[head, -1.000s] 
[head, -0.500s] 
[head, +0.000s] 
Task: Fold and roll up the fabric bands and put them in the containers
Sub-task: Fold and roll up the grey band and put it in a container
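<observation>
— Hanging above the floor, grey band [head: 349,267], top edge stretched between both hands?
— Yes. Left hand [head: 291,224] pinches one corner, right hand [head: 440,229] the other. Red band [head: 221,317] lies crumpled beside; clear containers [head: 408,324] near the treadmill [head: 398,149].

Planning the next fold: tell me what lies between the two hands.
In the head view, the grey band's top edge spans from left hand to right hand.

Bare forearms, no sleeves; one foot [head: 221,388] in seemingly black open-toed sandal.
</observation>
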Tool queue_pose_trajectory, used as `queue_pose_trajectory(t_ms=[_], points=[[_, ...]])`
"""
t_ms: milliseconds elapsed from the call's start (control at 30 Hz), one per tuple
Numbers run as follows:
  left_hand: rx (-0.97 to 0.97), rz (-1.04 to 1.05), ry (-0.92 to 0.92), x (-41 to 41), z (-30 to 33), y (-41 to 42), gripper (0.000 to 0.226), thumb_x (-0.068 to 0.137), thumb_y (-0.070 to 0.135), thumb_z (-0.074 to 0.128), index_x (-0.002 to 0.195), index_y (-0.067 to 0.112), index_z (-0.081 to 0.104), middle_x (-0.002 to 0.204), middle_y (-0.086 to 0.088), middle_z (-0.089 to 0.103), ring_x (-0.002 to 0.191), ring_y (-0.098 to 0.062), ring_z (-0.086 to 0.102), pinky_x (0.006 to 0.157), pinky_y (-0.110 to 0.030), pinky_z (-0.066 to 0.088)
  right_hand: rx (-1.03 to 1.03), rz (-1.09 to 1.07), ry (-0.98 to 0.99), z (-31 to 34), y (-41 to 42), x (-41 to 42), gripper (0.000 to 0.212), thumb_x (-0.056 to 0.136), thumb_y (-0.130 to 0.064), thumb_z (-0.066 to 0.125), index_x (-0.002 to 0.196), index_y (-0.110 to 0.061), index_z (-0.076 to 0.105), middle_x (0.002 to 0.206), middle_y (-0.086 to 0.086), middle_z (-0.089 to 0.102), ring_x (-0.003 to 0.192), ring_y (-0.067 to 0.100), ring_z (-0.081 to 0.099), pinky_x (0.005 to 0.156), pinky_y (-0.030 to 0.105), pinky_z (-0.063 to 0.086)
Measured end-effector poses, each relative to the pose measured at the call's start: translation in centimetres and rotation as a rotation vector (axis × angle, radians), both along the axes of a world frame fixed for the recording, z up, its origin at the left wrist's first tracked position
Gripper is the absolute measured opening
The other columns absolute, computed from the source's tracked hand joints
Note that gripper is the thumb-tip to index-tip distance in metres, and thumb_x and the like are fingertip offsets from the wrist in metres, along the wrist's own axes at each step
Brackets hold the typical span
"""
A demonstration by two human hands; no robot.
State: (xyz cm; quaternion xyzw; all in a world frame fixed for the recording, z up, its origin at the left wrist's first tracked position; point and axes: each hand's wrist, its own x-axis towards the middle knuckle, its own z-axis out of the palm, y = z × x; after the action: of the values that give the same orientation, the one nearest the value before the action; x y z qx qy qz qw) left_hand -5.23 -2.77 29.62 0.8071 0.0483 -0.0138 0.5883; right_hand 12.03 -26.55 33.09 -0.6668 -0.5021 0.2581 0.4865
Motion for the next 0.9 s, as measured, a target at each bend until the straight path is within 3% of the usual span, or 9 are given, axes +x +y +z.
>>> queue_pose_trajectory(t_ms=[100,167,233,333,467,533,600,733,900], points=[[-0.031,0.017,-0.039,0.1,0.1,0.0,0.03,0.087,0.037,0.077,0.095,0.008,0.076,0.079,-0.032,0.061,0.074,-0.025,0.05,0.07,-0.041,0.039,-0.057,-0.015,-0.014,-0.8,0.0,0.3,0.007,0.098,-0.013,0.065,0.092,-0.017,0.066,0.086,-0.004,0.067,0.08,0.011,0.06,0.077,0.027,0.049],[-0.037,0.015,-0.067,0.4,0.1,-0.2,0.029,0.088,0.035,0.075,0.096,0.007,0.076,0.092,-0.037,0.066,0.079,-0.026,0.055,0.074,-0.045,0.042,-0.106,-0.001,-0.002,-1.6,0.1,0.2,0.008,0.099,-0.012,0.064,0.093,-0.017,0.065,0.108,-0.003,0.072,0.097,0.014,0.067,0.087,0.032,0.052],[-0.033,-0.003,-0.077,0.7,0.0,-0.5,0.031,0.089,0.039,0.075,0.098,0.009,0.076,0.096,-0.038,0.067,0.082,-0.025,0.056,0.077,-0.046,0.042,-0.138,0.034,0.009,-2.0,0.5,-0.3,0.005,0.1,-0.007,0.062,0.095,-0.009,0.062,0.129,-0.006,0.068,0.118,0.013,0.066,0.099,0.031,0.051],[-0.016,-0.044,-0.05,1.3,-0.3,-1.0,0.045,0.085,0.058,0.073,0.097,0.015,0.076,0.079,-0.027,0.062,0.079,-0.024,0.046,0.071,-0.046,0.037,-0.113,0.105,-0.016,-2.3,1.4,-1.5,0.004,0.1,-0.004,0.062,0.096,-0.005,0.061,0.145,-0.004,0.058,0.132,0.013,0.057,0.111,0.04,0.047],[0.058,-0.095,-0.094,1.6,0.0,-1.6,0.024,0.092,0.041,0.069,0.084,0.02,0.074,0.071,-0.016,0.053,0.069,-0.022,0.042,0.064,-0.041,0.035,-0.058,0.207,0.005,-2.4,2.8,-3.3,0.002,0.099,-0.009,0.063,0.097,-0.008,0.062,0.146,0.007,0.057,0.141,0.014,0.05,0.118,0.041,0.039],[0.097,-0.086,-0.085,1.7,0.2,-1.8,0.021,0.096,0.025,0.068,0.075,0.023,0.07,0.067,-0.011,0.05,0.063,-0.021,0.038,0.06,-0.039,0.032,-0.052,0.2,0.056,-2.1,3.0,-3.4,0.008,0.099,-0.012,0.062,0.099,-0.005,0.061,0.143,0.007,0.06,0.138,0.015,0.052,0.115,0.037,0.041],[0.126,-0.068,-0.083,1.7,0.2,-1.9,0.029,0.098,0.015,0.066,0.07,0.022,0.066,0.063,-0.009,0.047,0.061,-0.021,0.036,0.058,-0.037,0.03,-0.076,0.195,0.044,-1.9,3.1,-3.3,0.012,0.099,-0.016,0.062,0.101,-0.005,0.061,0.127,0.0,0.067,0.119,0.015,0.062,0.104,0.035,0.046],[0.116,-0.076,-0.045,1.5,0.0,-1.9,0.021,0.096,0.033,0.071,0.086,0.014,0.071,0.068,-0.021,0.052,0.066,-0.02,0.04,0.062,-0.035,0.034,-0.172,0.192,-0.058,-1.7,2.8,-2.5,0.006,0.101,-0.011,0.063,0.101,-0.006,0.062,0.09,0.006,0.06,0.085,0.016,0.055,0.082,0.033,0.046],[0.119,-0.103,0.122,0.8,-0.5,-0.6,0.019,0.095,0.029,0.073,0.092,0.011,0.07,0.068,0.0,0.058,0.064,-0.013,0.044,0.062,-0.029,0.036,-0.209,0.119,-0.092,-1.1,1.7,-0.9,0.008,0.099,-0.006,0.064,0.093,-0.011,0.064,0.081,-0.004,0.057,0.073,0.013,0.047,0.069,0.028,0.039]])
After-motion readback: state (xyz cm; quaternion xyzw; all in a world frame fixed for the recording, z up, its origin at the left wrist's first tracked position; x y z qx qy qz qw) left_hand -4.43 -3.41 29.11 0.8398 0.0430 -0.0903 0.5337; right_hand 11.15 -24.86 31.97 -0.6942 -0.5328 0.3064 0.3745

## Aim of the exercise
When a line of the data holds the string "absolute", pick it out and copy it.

## Exercise response
Gripper is the absolute measured opening
The other columns absolute, computed from the source's tracked hand joints

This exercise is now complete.